Figure 3: Examples of systems once built for more conventional therapies that are now being reimagined for cell and gene treatments, with new innovations still unfolding as these therapies advance.
The Next Chapter in CGT
While the experience gained from biologic drug delivery offers valuable insights for CGTs, these advanced treatments require a fundamentally different approach. With biologics, treatments are typically used for chronic conditions, where patient convenience, usability and long-term adherence are key to therapeutic success. In contrast, CGTs are often one-time, highly personalised interventions, where the priority shifts to safeguarding the viability, sterility and potency of living cells or viral vectors.
Unlike conventional medicines, most CGTs are “one-and-done” therapies, where a single dose can correct a genetic fault for life.
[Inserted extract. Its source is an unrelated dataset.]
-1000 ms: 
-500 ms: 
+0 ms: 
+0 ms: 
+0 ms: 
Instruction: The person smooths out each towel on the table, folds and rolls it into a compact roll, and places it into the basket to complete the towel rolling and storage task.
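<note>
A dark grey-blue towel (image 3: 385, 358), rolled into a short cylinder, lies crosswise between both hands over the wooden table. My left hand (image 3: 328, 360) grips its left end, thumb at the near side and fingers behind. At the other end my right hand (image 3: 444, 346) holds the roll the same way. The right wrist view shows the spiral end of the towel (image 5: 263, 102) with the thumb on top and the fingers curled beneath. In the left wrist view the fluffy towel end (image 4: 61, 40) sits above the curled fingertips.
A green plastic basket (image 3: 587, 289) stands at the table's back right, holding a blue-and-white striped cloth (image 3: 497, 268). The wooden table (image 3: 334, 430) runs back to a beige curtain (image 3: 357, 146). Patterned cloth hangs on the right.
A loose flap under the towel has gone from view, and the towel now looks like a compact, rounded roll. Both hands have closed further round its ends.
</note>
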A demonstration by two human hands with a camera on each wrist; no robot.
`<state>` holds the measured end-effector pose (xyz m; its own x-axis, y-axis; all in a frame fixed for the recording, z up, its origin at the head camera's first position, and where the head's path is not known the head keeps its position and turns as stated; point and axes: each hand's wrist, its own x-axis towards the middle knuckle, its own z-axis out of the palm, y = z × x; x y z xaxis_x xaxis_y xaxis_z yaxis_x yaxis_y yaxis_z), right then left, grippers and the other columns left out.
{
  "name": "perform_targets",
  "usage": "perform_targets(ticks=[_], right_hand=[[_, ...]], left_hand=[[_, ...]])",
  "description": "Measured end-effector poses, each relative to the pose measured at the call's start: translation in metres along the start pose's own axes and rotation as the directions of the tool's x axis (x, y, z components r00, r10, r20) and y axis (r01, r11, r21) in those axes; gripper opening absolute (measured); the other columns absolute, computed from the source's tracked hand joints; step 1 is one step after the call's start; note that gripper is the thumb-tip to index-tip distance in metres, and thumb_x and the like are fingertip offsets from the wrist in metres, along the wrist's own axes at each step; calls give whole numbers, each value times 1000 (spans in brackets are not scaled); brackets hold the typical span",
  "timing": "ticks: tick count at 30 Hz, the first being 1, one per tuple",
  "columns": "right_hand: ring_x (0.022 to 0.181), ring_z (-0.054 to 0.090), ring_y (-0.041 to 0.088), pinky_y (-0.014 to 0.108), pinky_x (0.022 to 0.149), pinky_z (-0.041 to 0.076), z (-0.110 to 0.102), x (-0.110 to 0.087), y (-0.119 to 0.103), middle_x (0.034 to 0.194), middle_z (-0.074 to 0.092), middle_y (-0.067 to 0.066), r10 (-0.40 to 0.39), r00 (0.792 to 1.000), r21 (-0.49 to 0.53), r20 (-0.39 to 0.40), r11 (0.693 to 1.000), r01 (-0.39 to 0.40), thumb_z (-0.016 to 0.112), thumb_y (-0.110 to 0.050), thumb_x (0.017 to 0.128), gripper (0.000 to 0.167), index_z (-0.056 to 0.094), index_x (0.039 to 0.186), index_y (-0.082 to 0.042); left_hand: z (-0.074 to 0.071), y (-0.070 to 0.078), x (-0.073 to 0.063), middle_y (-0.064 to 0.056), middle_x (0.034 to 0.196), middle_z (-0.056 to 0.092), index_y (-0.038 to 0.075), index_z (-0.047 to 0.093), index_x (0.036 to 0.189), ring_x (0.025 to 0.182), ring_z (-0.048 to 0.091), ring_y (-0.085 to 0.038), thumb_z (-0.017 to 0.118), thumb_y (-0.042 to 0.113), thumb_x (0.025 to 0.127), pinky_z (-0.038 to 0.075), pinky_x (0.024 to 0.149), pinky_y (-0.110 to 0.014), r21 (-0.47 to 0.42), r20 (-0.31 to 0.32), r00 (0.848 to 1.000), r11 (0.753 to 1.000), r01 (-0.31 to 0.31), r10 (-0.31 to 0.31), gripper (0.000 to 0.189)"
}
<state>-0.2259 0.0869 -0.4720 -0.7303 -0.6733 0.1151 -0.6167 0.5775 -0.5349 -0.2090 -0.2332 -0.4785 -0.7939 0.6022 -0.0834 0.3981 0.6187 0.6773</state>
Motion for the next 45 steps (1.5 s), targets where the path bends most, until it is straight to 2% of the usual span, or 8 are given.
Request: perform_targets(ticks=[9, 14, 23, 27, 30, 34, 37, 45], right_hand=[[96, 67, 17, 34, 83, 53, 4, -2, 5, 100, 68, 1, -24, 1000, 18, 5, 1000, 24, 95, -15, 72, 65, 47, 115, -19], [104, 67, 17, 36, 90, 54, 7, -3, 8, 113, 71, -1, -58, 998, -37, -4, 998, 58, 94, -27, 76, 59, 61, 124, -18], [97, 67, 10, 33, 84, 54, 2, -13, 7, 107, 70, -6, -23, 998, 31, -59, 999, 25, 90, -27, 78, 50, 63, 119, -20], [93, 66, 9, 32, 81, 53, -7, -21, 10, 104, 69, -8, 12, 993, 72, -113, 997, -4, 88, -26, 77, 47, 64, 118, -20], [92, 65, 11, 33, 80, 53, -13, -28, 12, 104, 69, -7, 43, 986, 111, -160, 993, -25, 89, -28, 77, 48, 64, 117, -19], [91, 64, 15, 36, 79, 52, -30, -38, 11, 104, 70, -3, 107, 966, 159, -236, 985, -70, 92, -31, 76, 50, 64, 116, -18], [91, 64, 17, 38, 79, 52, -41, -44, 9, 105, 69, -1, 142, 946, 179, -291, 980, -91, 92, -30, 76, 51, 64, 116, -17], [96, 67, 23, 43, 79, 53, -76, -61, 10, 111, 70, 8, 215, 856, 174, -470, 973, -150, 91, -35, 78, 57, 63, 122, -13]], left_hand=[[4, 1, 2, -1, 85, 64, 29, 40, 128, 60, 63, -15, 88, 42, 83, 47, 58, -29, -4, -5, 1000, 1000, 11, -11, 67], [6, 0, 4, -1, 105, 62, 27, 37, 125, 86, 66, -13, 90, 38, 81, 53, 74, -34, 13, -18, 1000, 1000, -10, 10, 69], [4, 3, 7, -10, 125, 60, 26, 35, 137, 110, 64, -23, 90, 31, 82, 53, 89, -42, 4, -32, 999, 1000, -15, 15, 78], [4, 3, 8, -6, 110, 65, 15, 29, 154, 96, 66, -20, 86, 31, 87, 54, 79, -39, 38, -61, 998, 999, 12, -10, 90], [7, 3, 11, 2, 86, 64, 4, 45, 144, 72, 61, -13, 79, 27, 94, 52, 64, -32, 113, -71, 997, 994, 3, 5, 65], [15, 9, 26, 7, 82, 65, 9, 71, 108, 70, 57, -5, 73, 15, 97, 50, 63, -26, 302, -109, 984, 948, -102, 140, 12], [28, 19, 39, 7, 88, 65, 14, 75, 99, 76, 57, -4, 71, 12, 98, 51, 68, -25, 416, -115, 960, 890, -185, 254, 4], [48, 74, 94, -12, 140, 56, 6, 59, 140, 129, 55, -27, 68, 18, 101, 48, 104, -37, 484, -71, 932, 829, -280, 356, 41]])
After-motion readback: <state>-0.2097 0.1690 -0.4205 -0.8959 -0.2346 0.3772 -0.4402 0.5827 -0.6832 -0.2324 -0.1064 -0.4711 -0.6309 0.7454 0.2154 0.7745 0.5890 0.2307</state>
This changes everything. Success is no longer about adherence or cost efficiency but about protecting the therapy’s integrity from the moment it leaves the manufacturing line (or the patient or donor’s body) until it reaches its destination. Every step – storage, transport, thawing and infusion – must safeguard the therapy’s potency and stability.
To meet this challenge, next-generation devices are being engineered to protect delicate materials from mechanical and thermal stress by using low-shear pumping, temperature-controlled flow paths, and integration with cryogenic storage and thawing systems. Closed, single-use designs now minimise contamination risk, while embedded sensors and connected data platforms enable real-time tracking and control throughout the therapy’s journey.
Looking ahead, innovation will hinge on simplifying complexity while maintaining viability. Redesigning delivery routes, whether for the brain, retina or heart, requires sub-millimetre precision and image-guided accuracy, yet future progress may come from rethinking administration itself – exploring minimally invasive or alternative routes, closed-loop systems and intelligent feedback mechanisms that could one day make bedside, or even at-home, CGT delivery possible.
Ultimately, the further evolution of delivery technology will determine how far these therapies can go. For CGT, the device is no longer just a vessel, it is the guardian of the cure and a critical enabler of therapeutic success.
REFERENCE
- “Unlocking access to future ATMPs in the UK: Comparing international approaches”. ABPI, Jul 2024.